◆ **Task details**
Search each line of the data for the word "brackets"; copy every line where it is found.

◆ **The data**
______

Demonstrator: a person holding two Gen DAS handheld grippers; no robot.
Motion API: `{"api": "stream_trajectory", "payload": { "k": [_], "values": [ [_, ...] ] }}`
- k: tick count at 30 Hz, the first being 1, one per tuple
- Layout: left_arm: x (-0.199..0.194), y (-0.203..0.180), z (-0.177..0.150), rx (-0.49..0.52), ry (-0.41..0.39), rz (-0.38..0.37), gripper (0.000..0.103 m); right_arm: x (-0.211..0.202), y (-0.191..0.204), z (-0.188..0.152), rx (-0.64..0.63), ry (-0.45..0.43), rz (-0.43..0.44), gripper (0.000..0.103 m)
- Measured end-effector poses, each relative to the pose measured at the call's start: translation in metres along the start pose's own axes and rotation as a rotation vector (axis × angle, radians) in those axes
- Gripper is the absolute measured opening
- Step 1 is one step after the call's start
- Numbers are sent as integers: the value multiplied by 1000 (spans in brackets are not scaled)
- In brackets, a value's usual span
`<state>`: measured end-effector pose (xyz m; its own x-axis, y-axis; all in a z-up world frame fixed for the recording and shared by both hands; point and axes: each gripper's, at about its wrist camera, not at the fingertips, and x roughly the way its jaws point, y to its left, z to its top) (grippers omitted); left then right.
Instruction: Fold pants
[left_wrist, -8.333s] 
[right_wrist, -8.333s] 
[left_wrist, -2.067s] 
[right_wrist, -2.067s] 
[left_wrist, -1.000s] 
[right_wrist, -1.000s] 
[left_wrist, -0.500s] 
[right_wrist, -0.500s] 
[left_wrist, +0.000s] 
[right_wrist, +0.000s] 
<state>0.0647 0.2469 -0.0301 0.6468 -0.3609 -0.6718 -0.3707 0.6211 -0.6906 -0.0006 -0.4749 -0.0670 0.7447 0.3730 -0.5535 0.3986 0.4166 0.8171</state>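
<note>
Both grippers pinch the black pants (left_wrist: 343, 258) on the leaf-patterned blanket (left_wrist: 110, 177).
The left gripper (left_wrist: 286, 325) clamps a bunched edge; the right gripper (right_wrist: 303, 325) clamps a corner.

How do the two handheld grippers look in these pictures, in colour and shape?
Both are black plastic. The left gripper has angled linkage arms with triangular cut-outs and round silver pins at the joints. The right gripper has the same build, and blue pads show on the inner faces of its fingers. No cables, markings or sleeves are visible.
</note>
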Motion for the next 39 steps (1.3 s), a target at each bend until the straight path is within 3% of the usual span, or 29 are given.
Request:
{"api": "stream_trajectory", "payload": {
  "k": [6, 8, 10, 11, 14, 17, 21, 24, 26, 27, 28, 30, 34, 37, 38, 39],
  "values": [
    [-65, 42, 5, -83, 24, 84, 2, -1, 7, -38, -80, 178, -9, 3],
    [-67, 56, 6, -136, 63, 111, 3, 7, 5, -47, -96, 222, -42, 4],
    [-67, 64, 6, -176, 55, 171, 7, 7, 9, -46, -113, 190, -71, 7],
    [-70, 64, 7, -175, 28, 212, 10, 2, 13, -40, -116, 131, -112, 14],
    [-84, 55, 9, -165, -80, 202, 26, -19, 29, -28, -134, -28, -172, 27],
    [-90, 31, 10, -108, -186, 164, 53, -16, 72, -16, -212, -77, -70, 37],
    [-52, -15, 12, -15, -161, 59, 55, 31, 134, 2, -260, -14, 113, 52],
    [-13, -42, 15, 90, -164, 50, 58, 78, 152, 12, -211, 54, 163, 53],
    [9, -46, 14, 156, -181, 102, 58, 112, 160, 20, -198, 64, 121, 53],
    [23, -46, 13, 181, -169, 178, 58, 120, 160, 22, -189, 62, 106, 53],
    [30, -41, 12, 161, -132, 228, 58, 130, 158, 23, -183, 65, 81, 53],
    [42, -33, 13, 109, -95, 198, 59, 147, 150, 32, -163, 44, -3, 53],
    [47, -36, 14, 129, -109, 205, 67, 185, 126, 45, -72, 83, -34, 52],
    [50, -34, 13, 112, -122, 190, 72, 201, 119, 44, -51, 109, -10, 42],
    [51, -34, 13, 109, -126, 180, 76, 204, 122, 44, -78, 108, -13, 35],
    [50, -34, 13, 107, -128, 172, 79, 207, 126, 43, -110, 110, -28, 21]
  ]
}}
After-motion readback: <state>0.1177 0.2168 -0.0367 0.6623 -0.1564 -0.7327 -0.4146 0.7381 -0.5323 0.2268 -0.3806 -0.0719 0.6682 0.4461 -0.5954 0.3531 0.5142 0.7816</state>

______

◆ **Answer to this problem**
- Numbers are sent as integers: the value multiplied by 1000 (spans in brackets are not scaled)
- In brackets, a value's usual span

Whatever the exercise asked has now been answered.